Evaluating Package Integrity

April 2, 2015
Hallie Forcinio

Hallie Forcinio is packing editor for Pharmaceutical Technology and Pharmaceutical Technology Europe, editorhal@sbcglobal.net.

Pharmaceutical Technology, Pharmaceutical Technology-04-02-2015, Volume 39, Issue 4

Industry awaits the final revision of USP General Chapter and the impact it will have on the evaluation of sterile product package integrity.


A proposed revision of the United States Pharmacopeia (USP) General Chapter <1207>, Sterile Product Package-Integrity Evaluation, calls for a shift to more quantitative, validated test methods. Although there is no set timetable, industry observers expect the chapter to be effective at the end of 2016.

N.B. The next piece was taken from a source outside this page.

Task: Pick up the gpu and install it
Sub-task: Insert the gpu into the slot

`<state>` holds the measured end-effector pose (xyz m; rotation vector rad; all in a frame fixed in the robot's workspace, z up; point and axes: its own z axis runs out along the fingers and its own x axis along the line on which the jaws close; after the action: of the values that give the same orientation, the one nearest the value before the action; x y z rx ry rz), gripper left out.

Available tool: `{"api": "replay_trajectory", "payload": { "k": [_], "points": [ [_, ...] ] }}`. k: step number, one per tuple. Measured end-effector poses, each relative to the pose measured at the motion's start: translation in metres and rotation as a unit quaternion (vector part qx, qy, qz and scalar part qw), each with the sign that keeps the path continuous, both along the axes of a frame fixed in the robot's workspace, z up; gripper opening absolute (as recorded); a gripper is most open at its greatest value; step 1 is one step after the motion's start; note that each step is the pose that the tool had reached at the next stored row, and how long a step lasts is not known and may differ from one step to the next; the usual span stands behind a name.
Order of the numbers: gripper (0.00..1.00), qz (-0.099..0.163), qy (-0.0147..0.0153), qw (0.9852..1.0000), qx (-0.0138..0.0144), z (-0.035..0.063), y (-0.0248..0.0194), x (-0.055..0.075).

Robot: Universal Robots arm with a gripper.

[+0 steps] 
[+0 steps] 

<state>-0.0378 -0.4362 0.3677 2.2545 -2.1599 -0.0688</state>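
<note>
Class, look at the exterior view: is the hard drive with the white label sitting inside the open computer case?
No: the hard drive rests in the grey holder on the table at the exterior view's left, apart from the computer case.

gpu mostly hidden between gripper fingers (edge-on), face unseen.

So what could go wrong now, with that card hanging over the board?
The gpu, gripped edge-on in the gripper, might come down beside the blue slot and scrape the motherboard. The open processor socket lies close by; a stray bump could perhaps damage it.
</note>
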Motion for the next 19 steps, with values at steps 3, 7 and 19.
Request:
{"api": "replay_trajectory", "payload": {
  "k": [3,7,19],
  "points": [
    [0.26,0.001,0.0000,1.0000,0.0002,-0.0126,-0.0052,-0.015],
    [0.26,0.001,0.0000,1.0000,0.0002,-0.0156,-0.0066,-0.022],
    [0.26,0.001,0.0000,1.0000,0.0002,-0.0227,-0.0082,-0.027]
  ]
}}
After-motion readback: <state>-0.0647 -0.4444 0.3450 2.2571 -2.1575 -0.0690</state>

“The first round of proposed revisions were included in the Pharmacopeial Forum (PF) in September 2014,” says Justine Young, project manager, container closure integrity testing (CCIT) at Whitehouse Laboratories. “The comment period has elapsed, and feedback has been received,” adds Brandon Zurawlow, who also serves as a project manager, CCIT at Whitehouse Laboratories. “The expert committee is now in the process of preparing a second revision to be released to PF. If sufficient comments are received, the chapter will need to undergo an additional revision process,” he explains.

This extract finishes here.